In May 1945, the British photographer John Barrington was celebrating the end of the second world war in his own way. He pushed through “the crush in Piccadilly Circus, kissing every soldier, sailor and airman I could meet,” before rounding things off by deciding to “pick up superb sailor, take him to office and fuck him ‘silly’.”
This is the striking start to the lively first volume of Some Men in London, an anthology of gay men’s experiences in the mid-20th century collated by Peter Parker, whose previous books include biographies of Christopher Isherwood and JR Ackerley. It’s a multi-format chronology of underground practice and public discussion, its title deriving from the News of the World’s declaration that, although homosexuality was present throughout England, “for the black rotten heart of the thing look to London’s golden center.”
It comprises diary entries, letters, newspaper reports, extracts from novels and more, on a subject so alien at the time to polite society that many couldn’t even agree on what to call it. Conservative peer Earl Winterton said “homosexualism,” an internal Metropolitan police report applied the dainty tongs of a hyphen (“homo-sexuals”), while others opted for “pansies.” Winterton, a few years later, thought better of his linguistic liberalism: “I prefer the word ‘pervert’ to ‘homosexual’,” he said in the Lords in 1959, “because ‘homosexual’ is too friendly a word for these horrible people.”
But the public profile of gay men was increasing, partly through famous cases such as John Gielgud’s arrest in 1953 for “importuning men.” (“A bloody, bloody fool” — Noel Coward in his diary. “Human dregs” — John Gordon in the Sunday Express.) Elsewhere, the tone is moving. An anonymous letter to the New Statesman from one gay man said “to live in this world without affection is insupportable,” while novelist James Courage fretted about his relationship with a man 25 years his junior. “There’s no fool, as I say to myself (as my mother used to say) like an old fool.”
There are lighter moments too, like the wide-eyed report in the People newspaper in 1950 into “why Britain’s three most eligible bachelors, Ivor Novello, Terence Rattigan and Norman Hartnell, can’t find love.”
“I’d rather free-lance, as they say,” was Novello’s explanation.
And occasionally sincerity reads like satire, such as the same paper’s report five years later declaring that “a campaign against homosexuality in British music is to be launched.”
Two qualities make an anthology stand out. The first is the quality of the extracts. There is exceptionally good writing here from, among others, Denton Welch, James Lees-Milne and JR Ackerley, lover of rough trade and the only writer who could create beauty from a diary account of his jailbird lover masturbating his beloved Alsatian, Queenie.

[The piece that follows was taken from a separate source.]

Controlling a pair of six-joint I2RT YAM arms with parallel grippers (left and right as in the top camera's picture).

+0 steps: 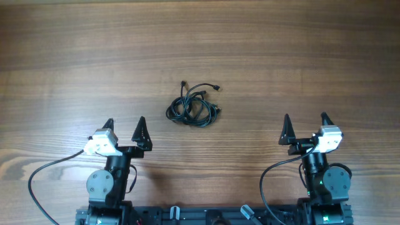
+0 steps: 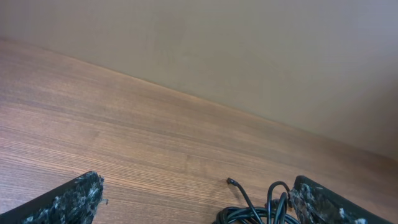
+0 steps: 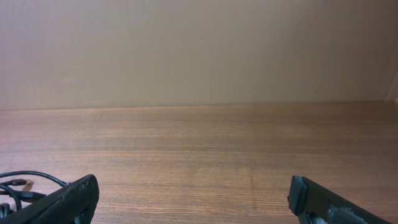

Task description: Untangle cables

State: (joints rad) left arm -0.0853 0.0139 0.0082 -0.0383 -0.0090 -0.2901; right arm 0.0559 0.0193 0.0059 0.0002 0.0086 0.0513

The other key quality is the editing. Some Men in London is skillfully sequenced, juxtaposing Henry “Chips” Channon’s casual ledger-card accounting of his conquests with sobering reports on arrests of working-class gay men, or following an extract from William Douglas Home’s 1947 play Now Barabbas… with the Evening Standard’s hostile review (“the normal section of the audience giggled with embarrassment”). In those days the lord chamberlain’s role as theater censor still existed, and homosexuality could be featured in plays only “to ventilate [the] vice and its tragedies.”

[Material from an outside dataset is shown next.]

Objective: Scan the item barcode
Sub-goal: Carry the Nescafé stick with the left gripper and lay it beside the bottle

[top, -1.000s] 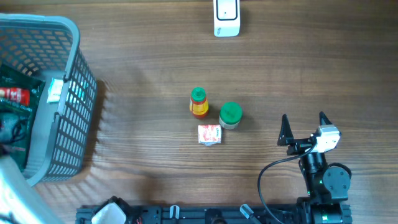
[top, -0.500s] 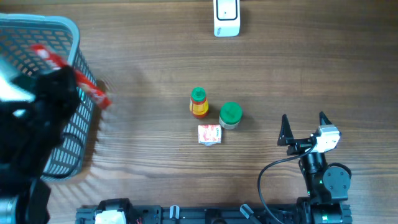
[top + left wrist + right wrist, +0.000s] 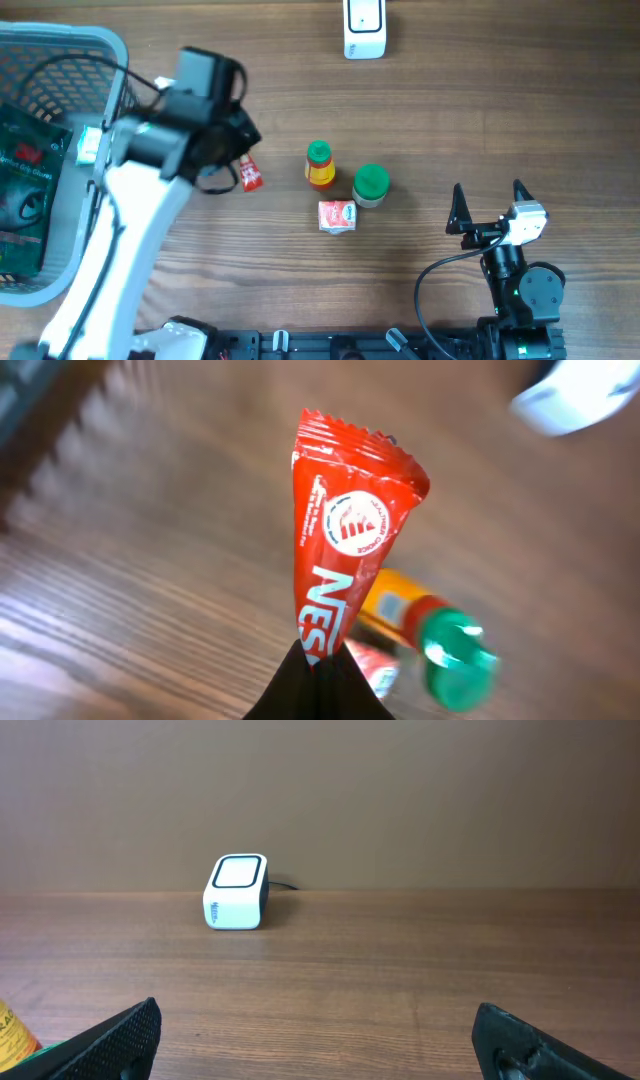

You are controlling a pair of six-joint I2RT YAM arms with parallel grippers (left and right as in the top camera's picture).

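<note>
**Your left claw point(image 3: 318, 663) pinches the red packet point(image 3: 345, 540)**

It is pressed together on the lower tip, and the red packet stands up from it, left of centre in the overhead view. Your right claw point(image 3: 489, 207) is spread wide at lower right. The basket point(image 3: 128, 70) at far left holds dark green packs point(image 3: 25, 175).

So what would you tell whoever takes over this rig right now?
Left hand: shut on the red crinkle-edged snack packet, held over the wooden table between the grey plastic basket and the green-capped bottle.
Right hand: open, empty, low on the right side.
White box scanner: at the far edge.
Done: packet grasped.
Left: carry it to the scanner and show its barcode, which is not visible here.
</note>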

Parker has an irresistible style of his own in the notes that punctuate the extracts.
“Sending homosexual offenders to prison,” he observes, “provided them with opportunities to continue the very pursuits that had landed them in court in the first place.”
After a letter from MP Nigel Nicolson turning down involvement in the Wolfenden committee to consider changes to the law on homosexuality (“the position in my constituency is an extremely delicate one”), Parker adds that given “Nicolson had both homosexual parents and a homosexual brother, and had himself been in love with another man as an undergraduate, it was not only his position in his constituency that was a delicate one.”
He also provides enlightening and entertaining biographies of the major contributors to the anthology. (The absence of an index, though, is bizarre.)
The Wolfenden committee reported in 1957 and its study, recommending decriminalization of consensual homosexual acts, became a bestseller. That its recommendations would not be enacted for another decade is not surprising — a few years earlier the home secretary, David Maxwell Fyfe, had declared: “I am not going down in history as the man who made sodomy legal” — but the tide was beginning to turn. The change in the law will be covered in Some Men in London’s second volume, which takes us up to 1967 and will be published in September. I’ll be counting the days – this is one of the best anthologies I have ever read.